Can you transcribe the data exactly? Leave the pictures out.

DATA FOR ANALYSIS:
-----
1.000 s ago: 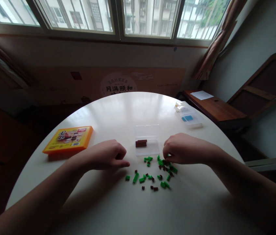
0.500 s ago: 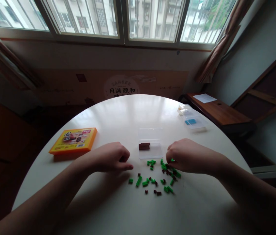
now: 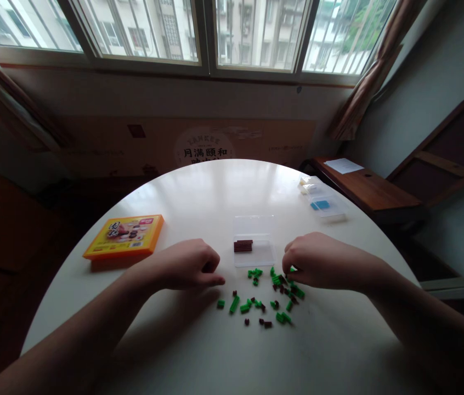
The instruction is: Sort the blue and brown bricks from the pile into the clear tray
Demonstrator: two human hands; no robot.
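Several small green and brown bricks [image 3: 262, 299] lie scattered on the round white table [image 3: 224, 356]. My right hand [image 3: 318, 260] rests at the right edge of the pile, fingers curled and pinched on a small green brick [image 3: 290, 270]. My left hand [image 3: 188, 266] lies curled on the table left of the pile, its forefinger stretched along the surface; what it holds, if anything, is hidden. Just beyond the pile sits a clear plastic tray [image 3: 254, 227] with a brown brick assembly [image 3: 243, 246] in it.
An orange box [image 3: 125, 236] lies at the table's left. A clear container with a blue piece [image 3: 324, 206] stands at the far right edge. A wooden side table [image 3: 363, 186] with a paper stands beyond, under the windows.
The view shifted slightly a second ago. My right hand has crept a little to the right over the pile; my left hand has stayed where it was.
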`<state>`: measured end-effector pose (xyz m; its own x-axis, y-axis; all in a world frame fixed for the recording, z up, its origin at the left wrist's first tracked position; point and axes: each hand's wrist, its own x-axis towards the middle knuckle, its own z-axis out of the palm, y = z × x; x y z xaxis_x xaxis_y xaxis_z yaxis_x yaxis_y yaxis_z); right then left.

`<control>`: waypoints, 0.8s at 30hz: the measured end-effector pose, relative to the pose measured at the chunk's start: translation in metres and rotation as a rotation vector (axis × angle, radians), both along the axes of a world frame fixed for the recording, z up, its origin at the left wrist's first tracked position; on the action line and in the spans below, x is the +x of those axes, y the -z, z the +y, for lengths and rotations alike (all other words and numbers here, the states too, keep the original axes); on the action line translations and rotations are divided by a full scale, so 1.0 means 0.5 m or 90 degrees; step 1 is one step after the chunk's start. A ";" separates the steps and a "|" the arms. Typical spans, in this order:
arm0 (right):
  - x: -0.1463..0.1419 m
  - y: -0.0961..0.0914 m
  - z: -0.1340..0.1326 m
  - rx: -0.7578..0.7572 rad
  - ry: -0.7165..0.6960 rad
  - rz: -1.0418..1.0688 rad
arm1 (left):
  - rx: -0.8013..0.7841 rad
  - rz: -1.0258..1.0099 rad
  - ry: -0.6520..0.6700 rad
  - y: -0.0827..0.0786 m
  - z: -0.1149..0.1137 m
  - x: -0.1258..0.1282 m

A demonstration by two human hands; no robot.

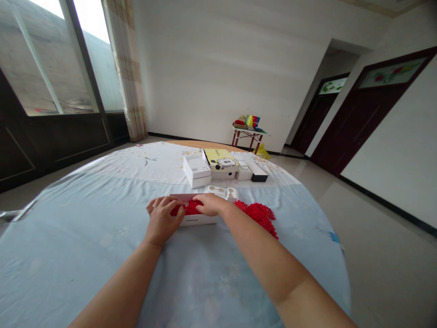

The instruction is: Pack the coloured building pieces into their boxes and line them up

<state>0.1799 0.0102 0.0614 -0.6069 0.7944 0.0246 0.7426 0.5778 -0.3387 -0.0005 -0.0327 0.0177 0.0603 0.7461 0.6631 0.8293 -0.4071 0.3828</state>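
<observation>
A white open box with dark lettering on its near side stands on the table in front of me. Inside it lies red, bumpy, bead-like material. My left hand reaches over the box's left end, its bent fingers and thumb closed on some of this red material. From the right, my right hand reaches into the box with curled fingers against the red material; its fingertips are partly hidden. A larger heap of the same red material spreads on the cloth beside my right forearm.
Behind the box lies a white packaging insert with brown shapes. Farther back stand a white box, a yellow cartoon box, a small white box and a black-and-white box. A pale blue cloth covers the round table.
</observation>
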 end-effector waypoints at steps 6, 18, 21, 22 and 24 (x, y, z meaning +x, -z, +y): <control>-0.014 -0.019 -0.007 0.014 0.035 -0.136 | -0.010 -0.008 -0.013 0.002 0.001 -0.002; -0.019 -0.017 0.000 0.003 -0.007 -0.060 | 0.030 -0.088 -0.079 0.002 -0.002 -0.013; -0.020 -0.024 -0.002 0.019 0.042 -0.137 | 0.013 -0.086 -0.074 0.002 -0.001 -0.013; -0.020 -0.026 -0.002 0.033 0.054 -0.156 | 0.009 -0.084 -0.071 0.002 -0.001 -0.013; -0.019 -0.030 -0.001 0.056 0.058 -0.176 | 0.006 -0.081 -0.069 0.003 0.000 -0.012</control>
<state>0.1703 0.0099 0.0763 -0.5259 0.8484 -0.0603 0.8501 0.5221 -0.0686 -0.0067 -0.0327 0.0161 -0.1052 0.7370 0.6677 0.8137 -0.3222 0.4838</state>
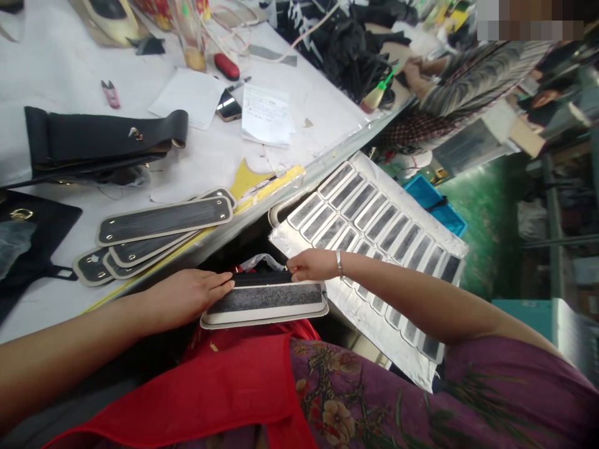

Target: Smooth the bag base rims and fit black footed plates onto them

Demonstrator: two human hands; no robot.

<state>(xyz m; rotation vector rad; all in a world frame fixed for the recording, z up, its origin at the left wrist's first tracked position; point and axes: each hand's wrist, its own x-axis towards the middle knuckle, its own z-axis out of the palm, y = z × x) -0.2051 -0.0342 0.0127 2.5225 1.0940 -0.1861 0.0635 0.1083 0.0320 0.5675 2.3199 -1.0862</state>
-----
RESPONSE BOX:
1.000 s ago: 
0.500 s ago: 
now: 
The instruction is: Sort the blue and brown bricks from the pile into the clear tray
Demonstrator: two human hands; no robot.
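Several small green and brown bricks [image 3: 262, 299] lie scattered on the round white table [image 3: 224, 356]. My right hand [image 3: 318, 260] rests at the right edge of the pile, fingers curled and pinched on a small green brick [image 3: 290, 270]. My left hand [image 3: 188, 266] lies curled on the table left of the pile, its forefinger stretched along the surface; what it holds, if anything, is hidden. Just beyond the pile sits a clear plastic tray [image 3: 254, 227] with a brown brick assembly [image 3: 243, 246] in it.
An orange box [image 3: 125, 236] lies at the table's left. A clear container with a blue piece [image 3: 324, 206] stands at the far right edge. A wooden side table [image 3: 363, 186] with a paper stands beyond, under the windows.
The view shifted slightly a second ago. My right hand has crept a little to the right over the pile; my left hand has stayed where it was.
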`<state>`: measured end-effector pose (xyz m; its own x-axis, y-axis; all in a world frame fixed for the recording, z up, its origin at the left wrist's first tracked position; point and axes: each hand's wrist, its own x-axis towards the middle knuckle, its own z-axis out of the palm, y = z × x; x y z xaxis_x xaxis_y xaxis_z yaxis_x yaxis_y yaxis_z); right then left.

`<control>`: waypoints, 0.8s at 30hz: the measured end-effector pose, relative to the pose measured at the chunk's start: translation in metres and rotation as a rotation vector (axis × angle, radians), both along the axes of a world frame fixed for the recording, z up, its origin at the left wrist's first tracked position; on the action line and in the spans below, x is the +x of those axes, y the -z, z the +y, for lengths and rotations alike (all other words and numbers here, the states too, keep the original axes); on the action line translations and rotations are divided by a full scale, so 1.0 means 0.5 m or 90 degrees; step 1 is one step after the chunk's start. A ";" separates the steps and a "|" the arms. Typical spans, in this order:
arm0 (right):
  - x: -0.1463..0.1419 m
  - y: -0.0961..0.0914 m
  - z: -0.1340..0.1326 m
  - rx: -0.7578..0.7572 rad
  - ry: -0.7165..0.6960 rad
  - rz: -1.0418..1.0688 rad
arm1 (left):
  - rx: -0.8013..0.7841 rad
  - rz: -1.0258..1.0099 rad
  - ry: -0.6520..0.6700 rad
  - y: -0.0827..0.0786 m
  - z: -0.1149..0.1137 m
  - x: -0.1258..0.1282 m

A demonstration by two human hands; no robot.


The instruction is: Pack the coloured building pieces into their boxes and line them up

<state>0.1799 0.0102 0.0614 -0.6069 0.7944 0.0246 0.7426 0.5778 -0.3387 -0.0005 -0.0327 0.0177 0.0603 0.7461 0.6631 0.8293 -0.4071 0.3828</state>
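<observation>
A white open box with dark lettering on its near side stands on the table in front of me. Inside it lies red, bumpy, bead-like material. My left hand reaches over the box's left end, its bent fingers and thumb closed on some of this red material. From the right, my right hand reaches into the box with curled fingers against the red material; its fingertips are partly hidden. A larger heap of the same red material spreads on the cloth beside my right forearm.
Behind the box lies a white packaging insert with brown shapes. Farther back stand a white box, a yellow cartoon box, a small white box and a black-and-white box. A pale blue cloth covers the round table.
</observation>
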 end-effector waypoints at steps 6, 18, 21, 22 and 24 (x, y, z meaning +x, -z, +y): <control>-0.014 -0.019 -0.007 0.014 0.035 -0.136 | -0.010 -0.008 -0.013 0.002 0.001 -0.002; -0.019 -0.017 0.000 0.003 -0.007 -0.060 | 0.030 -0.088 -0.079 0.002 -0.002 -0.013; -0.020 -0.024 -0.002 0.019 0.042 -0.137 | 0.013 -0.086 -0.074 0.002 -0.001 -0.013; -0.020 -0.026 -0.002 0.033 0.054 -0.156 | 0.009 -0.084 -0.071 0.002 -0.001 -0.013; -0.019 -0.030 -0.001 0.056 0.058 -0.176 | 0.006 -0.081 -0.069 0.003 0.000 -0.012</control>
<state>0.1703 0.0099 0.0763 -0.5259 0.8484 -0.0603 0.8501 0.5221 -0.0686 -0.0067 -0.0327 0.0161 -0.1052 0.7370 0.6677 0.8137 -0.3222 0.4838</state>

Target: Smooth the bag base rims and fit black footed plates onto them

Demonstrator: two human hands; no robot.

<state>(xyz m; rotation vector rad; all in a world frame fixed for the recording, z up, its origin at the left wrist's first tracked position; point and axes: each hand's wrist, its own x-axis towards the middle knuckle, its own z-axis out of the palm, y = z × x) -0.2051 -0.0342 0.0127 2.5225 1.0940 -0.1861 0.0635 0.1083 0.0320 0.5675 2.3199 -1.0862</state>

This exercise is done.